В тревожном повороте событий, троян Necro вновь появился на Google Play, проникая в широко используемые приложения и затрагивая миллионы устройств Android по всему миру.
Вредоносное ПО в популярных приложениях
Последняя версия трояна Necro была обнаружена в модифицированных версиях известных приложений, таких как Spotify и Minecraft. Особенно примечателен мод Spotify под названием Spotify Plus, загруженный из неофициальных источников, который был отмечен за наличие вредоносного кода. Этот мод обманчиво утверждал, что предлагает расширенные функции и сертификаты безопасности, но вместо этого инициировал сложную операцию с вредоносным ПО.
Одно из скомпрометированных приложений, Wuta Camera, набрало более 10 миллионов загрузок на Google Play. После обнаружения вредоносного ПО Google оперативно удалил зараженную версию. Однако многие пользователи уже успели скачать скомпрометированные версии до этого открытия, что иллюстрирует способность трояна распространяться незамеченным.
Продвинутые техники маскировки
Троян Necro использует продвинутые техники для уклонения от обнаружения. Применяя обфускацию и стеганографию, вредоносное ПО скрывает свой полезный груз внутри файлов приложений, усложняя процесс идентификации для инструментов безопасности. Встраиваясь в файлы изображений PNG, оно остается скрытым на виду, ожидая инструкций от своих командно-контрольных (C2) серверов.
После активации троян может выполнять ряд вредоносных действий, включая отображение рекламы в невидимых окнах, загрузку и выполнение файлов, открытие произвольных ссылок и даже подписку пользователей на платные услуги без их согласия. Кроме того, троян использует устройство жертвы для создания туннелей, позволяя киберпреступникам проводить вредоносные действия незаметно.
Распространение и эволюция Necro
Распространение трояна Necro выходит за пределы Google Play. Исследователи обнаружили множество зараженных модов на неофициальных веб-сайтах, включая измененные версии WhatsApp. Эти скомпрометированные приложения демонстрируют аналогичное вредоносное поведение, такое как возможность загрузки и выполнения вторичных полезных грузов с C2 серверов.
Интересно, что последние версии Necro используют сервис Google Firebase Remote Config для хранения и извлечения вредоносных файлов, добавляя еще один уровень сложности к операциям вредоносного ПО. Использование генерации случайных чисел для определения момента выполнения полезного груза еще больше усложняет усилия по его обнаружению.
Растущая угроза
Способность Necro проникать как в официальные, так и в неофициальные источники приложений подчеркивает растущую сложность вредоносного ПО, нацеленного на пользователей Android. Используя доверенные платформы, такие как Google Play, авторы трояна смогли эксплуатировать популярные приложения, подвергая риску миллионы пользователей.

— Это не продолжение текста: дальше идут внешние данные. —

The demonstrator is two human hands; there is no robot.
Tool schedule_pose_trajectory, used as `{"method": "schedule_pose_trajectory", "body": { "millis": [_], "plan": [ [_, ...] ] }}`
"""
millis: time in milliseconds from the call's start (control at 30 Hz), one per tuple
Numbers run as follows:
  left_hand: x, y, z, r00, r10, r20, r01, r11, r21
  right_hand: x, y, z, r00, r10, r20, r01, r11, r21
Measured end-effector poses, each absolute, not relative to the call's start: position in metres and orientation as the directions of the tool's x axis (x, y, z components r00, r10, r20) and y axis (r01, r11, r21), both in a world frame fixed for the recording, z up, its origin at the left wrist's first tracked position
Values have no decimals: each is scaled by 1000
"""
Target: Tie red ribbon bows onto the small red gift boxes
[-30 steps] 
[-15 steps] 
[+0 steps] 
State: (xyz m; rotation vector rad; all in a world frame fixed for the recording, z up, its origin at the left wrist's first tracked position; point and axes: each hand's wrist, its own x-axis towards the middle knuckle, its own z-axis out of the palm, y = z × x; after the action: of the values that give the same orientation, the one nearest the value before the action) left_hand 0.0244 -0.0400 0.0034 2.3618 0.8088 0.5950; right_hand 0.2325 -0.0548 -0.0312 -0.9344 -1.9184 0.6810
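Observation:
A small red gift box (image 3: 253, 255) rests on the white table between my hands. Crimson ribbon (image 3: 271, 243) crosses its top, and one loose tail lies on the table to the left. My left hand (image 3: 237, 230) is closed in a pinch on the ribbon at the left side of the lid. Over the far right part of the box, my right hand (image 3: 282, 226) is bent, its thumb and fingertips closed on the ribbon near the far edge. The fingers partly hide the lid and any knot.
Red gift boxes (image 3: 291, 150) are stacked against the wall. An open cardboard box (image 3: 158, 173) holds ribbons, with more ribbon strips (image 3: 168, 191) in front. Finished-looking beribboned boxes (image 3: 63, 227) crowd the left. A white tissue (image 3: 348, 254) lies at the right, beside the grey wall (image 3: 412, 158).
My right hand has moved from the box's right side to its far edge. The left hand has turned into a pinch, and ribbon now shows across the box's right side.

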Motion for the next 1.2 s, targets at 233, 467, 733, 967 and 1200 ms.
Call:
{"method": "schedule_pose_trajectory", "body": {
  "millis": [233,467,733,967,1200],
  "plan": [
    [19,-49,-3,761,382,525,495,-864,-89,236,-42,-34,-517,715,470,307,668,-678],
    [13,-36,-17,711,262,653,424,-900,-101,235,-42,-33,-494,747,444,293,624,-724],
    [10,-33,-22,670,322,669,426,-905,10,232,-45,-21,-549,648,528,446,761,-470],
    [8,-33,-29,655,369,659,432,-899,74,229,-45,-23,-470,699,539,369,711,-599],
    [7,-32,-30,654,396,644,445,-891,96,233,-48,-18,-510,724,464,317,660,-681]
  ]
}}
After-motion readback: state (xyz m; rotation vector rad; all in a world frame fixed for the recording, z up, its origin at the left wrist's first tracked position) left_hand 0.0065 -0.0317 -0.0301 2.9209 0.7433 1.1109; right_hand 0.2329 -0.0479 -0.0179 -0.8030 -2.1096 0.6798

Хотя Google Play принял меры по удалению зараженных приложений, присутствие вредоносного ПО в широко используемых приложениях служит напоминанием о важности бдительности пользователей. Пользователям Android рекомендуется воздерживаться от загрузки приложений из неофициальных источников и обеспечивать свои устройства актуальными решениями безопасности.
Троян Necro продолжает эволюционировать, применяя все более сложные методы доставки своего полезного груза. По мере его адаптации эксперты по кибербезопасности должны разрабатывать новые стратегии для противодействия этой угрозе.